時は早朝、場所は永遠亭。襲撃に会った者達が集まってきている。全員神妙な顔つきで2人の人物の話を聞いている。
「・・・まぁ、取り敢えずはこんな所ですかね。」
2人の内1人の女性が話し終える。その横では男性がうんうんと言う様に首を縦に降る。
「要はこういう事かしら? あの5人は元々貴方達の世界の住人で対応があまりにも酷く、
「そうなりますね。そして、影を使って侵略の手伝いを『させていた』という事にも。」
霊夢の復唱に女性・・・・・・カナは付け足した。カナの発言に一同全員首を傾げた。
「『させていた』? させているの間違いじゃないの?」
「はい、『させていた』で合っていますよ。先程連絡が来ました。「芽瑠と呼ばれる女が影を殲滅した」と。あぁ、倒された影は時期に元の姿に戻るでしょう。その時の記憶を忘れて、ね。」
周囲から動揺の顔が見られ、ざわつき始める。カナも狼鬼もこれは想定内とでも言いたげな目をしながら、
「まぁ、普通に考えりゃそうなるわな。あれだけ倒すのに苦戦した影があんな女に地べたに寝かされるとかな。でもな、あれは仕方がねぇんだよな。元々、俺らがここに来たのはあの女や精霊サマの捕獲が一番だ。」
「捕獲? 何よその動物みたいな言い方は。獣か何かなの?」
「獣・・・ねぇ・・・例えるならそうだろうな。彼奴は獣、俺達は狩人。」
狼鬼がケラケラと笑いながら言い、それを横目にカナは溜息をつく。
「この人は元からこんななんでお気になさらず。話を戻させて貰いますけど、彼女は私達の世界では混血ではありますが、最後の月狼です。種族が消え去らない様、彼女を私達の世界に連れ戻して永久保存をするらしいです。他にも、紅魔館を襲撃した人物、彼は元精霊なのですが、悪魔に魂を売ったなんて噂があります。精霊界では彼に裁きを与える為、連れ戻せなんて、言われました。」
「簡単に言えば、其奴等全員訳ありだから連れ戻せってことだ。」
カナの後に続いて狼鬼が言う。2人の話す内容はその場全員の表情をぽかんとさせた。
「1つ訊ねたいんですけど、それって私たちに言っていいことなんですか?」
「んー、いいんじゃねぇの?」
「か、軽いわ・・・・・・。」
早苗の問いに軽い雰囲気を醸し出しながら狼鬼が答え、それを質問者早苗を含む、全員を呆れさせた。

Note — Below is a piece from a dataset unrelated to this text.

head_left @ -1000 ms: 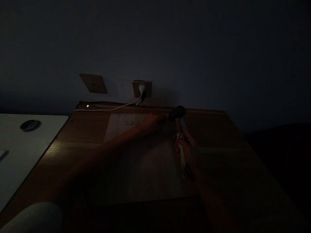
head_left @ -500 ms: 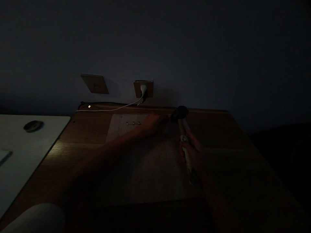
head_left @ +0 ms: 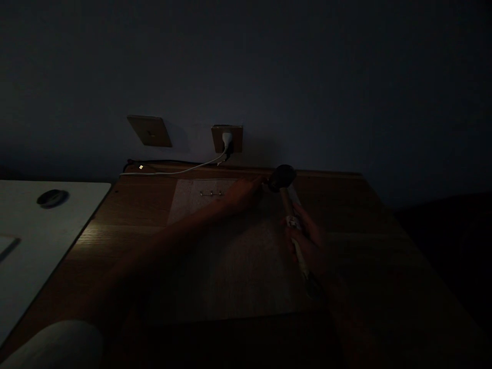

「それで、何時までそこで盗み聞きなさるお積もりですか? 芽瑠さん?」
そんな事を言いながら、カナは襖に近づき、勢いよく開けた。そこには、確かに芽瑠がいた。
「何時までって私が何時からいたか、分かって言ったの?」
呼ばれた本人は、怖気付かず、カナに聞いた。
「えぇ。夜明け前から、姿を隠して。」
「あらら、本当に分かっていたとは。ちゃんと姿は隠せても、気配までは無理だったか。」
「で、どうして態々自ら捕まりに来る様な真似をしたんだァ? 芽瑠さんよォ。」
苦笑しながら言葉を零す芽瑠に近づいて、狼鬼は聞く。芽瑠はケラケラと嗤う。そして、言った。